■ Work item ■
Show all lines containing "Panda" from the data below.

■ Recorded information ■

################

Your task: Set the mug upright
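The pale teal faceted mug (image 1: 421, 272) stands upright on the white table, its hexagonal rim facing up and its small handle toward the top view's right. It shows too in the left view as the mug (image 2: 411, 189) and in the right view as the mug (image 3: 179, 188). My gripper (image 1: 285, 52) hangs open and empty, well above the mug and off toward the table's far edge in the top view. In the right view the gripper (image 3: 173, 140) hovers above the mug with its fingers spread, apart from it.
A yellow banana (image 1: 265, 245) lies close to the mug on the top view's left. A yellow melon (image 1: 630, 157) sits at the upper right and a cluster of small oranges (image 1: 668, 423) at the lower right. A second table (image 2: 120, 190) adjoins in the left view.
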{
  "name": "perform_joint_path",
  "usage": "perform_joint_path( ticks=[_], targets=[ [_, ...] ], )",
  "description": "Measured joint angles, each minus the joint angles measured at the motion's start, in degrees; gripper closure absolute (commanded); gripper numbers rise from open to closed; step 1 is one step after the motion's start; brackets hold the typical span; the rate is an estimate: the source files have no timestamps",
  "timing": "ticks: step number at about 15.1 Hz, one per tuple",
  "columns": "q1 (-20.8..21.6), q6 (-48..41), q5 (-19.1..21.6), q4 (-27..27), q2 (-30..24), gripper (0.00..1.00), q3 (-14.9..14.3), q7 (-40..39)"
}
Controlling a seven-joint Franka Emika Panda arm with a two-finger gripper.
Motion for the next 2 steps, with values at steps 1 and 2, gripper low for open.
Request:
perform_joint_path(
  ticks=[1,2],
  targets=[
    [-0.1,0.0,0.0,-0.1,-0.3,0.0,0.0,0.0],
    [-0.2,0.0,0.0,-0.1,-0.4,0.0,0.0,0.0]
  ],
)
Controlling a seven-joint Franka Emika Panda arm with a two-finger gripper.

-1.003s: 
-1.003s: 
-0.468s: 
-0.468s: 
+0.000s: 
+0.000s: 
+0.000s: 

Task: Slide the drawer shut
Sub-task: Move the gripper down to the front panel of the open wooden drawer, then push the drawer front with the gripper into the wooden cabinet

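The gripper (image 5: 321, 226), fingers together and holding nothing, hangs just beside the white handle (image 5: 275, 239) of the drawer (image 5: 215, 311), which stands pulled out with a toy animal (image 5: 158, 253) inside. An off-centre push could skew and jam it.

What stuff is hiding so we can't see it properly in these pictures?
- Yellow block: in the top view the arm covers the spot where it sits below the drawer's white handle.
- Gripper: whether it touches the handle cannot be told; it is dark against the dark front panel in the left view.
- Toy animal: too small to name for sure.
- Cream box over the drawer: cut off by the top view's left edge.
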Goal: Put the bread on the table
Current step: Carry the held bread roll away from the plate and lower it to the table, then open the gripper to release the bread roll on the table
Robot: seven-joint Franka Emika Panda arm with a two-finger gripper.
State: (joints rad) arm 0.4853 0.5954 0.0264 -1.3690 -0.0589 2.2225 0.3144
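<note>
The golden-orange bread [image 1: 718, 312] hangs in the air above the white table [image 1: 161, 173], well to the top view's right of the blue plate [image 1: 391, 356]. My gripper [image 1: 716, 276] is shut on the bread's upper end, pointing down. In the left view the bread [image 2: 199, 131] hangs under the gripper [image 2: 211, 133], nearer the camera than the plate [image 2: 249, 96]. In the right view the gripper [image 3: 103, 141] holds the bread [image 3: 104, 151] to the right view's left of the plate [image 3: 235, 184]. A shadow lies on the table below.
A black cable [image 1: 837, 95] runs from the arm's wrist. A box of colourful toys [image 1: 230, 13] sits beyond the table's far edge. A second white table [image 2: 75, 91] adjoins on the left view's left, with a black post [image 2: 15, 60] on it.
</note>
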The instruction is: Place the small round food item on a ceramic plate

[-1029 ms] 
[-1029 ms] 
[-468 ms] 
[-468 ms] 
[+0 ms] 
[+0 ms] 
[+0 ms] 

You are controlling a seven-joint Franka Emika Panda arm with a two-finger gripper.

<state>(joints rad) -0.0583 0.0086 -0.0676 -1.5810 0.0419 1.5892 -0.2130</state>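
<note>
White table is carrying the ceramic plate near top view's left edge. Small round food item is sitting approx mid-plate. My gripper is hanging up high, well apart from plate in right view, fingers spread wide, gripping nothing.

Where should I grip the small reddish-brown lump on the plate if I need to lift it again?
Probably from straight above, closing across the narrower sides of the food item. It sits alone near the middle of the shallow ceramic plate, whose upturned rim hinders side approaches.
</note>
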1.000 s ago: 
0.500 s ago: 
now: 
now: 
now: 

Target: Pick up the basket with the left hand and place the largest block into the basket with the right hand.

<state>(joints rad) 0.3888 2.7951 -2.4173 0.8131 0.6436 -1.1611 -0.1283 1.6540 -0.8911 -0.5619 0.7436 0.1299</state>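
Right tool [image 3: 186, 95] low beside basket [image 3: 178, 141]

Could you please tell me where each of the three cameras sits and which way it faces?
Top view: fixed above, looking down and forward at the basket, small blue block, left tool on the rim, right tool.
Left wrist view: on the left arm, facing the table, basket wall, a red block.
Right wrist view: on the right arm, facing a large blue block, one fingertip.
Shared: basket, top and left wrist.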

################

■ Solved problem ■
Controlling a seven-joint Franka Emika Panda arm with a two-finger gripper.
Controlling a seven-joint Franka Emika Panda arm with a two-finger gripper.
Robot: seven-joint Franka Emika Panda arm with a two-finger gripper.
You are controlling a seven-joint Franka Emika Panda arm with a two-finger gripper.

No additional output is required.